China: “Virtually no Possibility” of Climate Deal
Cometh the hour, the saying goes, cometh the man. But with just today and tomorrow to go in Copenhagen, the main man – the one who can make or break this Summit – President Obama, is not even here yet.
After years of international meetings – from Bali to Bangkok to Bonn – Obama will visit Copenhagen for just a day. So many people have warned of climate catastrophe and yet a boils down to the next couple of days.
In Obama’s absence, the Summit has descended into political bickering, with the British Prime Minster Gordon Brown seen as interim deal broker.
Brown held more than a dozen meetings with other world leaders, including Guyana, the Maldives, Trinidad and Tobago, Papua New Guinea, and the Prime Minister of Ethiopia, Meles Zenawi.
But even his own Ministers are calling the Summit a farce, on “a knife edge and in grave danger”.
Brown’s Climate Change Secretary, Ed Miliband last night warned that the negotiations are so far behind schedule that it is a “farce”. “People will find it extraordinary that this conference that has been two years in the planning and involves 192 countries, which is such an important thing, such important stakes, is at the moment being stalled on points of order.”
He added: “If we fail, people all over the world will be furious and they will be right to be furious.”
Negotiators are now openly talking of failure. “We have made no progress” a source close to the talks told the Guardian. “What people don’t realise is that we are now not really ready for the leaders. ”
Time has essentially run out. As China’s Prime Minster arrives today, the country has let it be known that there is “virtually no possibility” that a deal will be signed tomorrow.
An official in the American delegation has told the NYT that China would “agree only to a brief political declaration that left unresolved virtually all the major issues. ”
If China is to sign something signficant the next move has to come from the US. Gordon Brown has said: “Leaders have to face up to big decisions and not postpone.” He has said he wants a fund of $100billion for developing countries and “expects the next big move to come from the US.”

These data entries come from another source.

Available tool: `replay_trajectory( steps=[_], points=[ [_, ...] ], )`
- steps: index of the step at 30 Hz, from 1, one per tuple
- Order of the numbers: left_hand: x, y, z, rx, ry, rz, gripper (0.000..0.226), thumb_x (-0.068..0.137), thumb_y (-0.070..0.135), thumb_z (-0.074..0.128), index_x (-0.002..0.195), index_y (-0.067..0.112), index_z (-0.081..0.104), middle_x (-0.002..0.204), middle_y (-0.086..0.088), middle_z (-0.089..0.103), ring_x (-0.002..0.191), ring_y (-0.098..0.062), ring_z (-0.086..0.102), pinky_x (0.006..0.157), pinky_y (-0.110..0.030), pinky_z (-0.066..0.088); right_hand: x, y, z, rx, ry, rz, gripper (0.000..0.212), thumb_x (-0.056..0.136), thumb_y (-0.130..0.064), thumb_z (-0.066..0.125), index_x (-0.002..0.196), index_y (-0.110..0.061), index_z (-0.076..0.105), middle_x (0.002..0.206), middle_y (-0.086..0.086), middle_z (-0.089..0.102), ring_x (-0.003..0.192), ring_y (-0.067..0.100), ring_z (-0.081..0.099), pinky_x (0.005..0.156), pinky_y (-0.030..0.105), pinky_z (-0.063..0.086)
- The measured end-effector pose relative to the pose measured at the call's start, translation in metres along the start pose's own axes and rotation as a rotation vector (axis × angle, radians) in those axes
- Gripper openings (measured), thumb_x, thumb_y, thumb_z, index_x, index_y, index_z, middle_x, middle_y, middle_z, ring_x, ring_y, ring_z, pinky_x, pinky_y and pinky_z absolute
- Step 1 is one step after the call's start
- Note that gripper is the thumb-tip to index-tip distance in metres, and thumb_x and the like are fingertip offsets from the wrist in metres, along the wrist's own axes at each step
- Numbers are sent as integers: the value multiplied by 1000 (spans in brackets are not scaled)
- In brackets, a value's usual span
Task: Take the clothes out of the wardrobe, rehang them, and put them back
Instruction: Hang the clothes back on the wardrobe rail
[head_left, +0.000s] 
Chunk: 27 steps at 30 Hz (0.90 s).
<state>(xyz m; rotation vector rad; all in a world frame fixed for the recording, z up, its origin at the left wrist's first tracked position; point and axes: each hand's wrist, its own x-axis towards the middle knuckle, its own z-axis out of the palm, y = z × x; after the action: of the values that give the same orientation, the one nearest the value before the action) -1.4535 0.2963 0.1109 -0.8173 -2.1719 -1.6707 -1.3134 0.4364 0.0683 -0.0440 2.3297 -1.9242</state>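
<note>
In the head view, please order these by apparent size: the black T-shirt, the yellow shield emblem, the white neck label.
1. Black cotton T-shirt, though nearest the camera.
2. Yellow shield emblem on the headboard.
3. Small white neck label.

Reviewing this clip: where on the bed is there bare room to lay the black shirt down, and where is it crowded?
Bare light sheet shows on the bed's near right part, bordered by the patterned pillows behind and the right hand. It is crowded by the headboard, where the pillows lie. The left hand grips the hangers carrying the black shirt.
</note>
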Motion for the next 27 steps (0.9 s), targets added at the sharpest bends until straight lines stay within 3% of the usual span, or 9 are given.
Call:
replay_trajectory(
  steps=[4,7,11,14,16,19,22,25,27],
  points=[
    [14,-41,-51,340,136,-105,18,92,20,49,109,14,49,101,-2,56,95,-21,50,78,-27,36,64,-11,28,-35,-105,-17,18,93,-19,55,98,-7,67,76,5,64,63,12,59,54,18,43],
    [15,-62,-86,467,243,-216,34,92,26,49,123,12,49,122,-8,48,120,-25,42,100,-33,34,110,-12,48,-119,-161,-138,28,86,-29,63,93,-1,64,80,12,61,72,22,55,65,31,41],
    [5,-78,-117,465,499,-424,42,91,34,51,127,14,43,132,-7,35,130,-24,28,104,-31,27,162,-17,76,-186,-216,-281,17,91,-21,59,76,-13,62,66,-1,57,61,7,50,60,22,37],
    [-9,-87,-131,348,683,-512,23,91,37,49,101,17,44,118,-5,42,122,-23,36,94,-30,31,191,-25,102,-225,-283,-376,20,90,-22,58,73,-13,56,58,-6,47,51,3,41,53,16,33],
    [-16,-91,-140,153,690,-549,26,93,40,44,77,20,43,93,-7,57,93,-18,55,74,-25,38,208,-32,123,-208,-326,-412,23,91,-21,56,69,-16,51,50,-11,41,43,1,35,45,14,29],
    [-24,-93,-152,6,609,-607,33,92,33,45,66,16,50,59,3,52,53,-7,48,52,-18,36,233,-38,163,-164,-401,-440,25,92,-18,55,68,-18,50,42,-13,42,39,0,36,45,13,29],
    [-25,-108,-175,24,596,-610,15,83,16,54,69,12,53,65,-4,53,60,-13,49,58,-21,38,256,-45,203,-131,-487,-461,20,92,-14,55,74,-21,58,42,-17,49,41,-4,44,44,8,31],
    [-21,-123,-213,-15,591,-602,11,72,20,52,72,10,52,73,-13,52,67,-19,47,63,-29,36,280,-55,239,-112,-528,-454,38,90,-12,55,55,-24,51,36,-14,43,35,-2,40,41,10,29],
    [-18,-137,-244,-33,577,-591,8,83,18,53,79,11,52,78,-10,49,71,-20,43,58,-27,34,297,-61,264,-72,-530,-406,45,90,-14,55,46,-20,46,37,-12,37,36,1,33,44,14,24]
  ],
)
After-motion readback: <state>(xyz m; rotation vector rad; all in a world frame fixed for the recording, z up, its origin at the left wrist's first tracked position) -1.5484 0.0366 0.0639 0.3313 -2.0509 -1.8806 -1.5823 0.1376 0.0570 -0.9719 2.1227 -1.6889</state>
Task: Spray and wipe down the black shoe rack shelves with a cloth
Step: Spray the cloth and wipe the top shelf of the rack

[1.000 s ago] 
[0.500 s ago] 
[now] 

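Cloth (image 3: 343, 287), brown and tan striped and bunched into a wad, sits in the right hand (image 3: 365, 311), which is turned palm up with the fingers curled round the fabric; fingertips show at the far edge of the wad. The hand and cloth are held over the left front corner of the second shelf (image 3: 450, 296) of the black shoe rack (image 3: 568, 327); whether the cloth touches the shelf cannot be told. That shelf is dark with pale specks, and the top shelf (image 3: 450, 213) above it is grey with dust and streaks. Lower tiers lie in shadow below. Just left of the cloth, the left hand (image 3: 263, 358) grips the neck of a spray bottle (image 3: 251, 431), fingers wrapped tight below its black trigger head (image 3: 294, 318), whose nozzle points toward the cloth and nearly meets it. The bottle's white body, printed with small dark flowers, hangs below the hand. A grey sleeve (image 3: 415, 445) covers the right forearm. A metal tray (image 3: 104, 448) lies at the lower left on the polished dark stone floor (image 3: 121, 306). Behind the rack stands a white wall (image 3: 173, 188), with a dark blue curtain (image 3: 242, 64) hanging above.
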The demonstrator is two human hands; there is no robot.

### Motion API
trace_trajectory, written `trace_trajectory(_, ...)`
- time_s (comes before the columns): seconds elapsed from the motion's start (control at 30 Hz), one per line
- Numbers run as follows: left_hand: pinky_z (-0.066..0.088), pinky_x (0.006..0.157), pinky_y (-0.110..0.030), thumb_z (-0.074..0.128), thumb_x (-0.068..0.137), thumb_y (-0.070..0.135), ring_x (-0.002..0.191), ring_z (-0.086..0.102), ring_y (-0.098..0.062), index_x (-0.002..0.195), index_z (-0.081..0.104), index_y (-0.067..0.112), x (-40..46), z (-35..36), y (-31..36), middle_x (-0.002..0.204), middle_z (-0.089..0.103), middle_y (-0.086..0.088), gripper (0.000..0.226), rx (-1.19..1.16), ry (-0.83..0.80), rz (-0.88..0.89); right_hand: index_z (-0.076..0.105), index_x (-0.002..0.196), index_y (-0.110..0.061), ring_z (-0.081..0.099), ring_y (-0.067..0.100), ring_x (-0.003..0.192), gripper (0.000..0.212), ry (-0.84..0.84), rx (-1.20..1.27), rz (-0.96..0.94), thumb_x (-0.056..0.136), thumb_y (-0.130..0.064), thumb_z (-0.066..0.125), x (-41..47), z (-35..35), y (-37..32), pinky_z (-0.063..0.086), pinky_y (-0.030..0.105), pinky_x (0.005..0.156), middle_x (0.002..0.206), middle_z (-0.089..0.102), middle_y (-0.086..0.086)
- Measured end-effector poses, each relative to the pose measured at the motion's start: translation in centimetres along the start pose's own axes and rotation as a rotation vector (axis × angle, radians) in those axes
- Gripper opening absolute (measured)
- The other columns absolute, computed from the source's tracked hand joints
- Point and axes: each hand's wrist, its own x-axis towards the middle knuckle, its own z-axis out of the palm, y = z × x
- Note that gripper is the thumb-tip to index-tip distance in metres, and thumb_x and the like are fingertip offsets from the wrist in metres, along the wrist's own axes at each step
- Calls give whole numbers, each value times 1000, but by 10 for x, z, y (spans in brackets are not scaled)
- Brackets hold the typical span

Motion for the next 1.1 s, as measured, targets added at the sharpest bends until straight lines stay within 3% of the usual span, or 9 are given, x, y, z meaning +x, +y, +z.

So its up to Obama. When Obama turns up for the twilight of the conference he needs to offer more on cash for the developing world, and offer deeper emission cuts than America has already put on the table.
In return China might agree to a deal. They and the other developing countries might agree to an inspection regime to authenticate whether emissions have been reduced.
What Obama and the others cannot allow to happen is that no deal is reached now and that no date is agreed for when the final binding treaty is finalised.
We want a fair, ambitious and binding deal. And we want it now.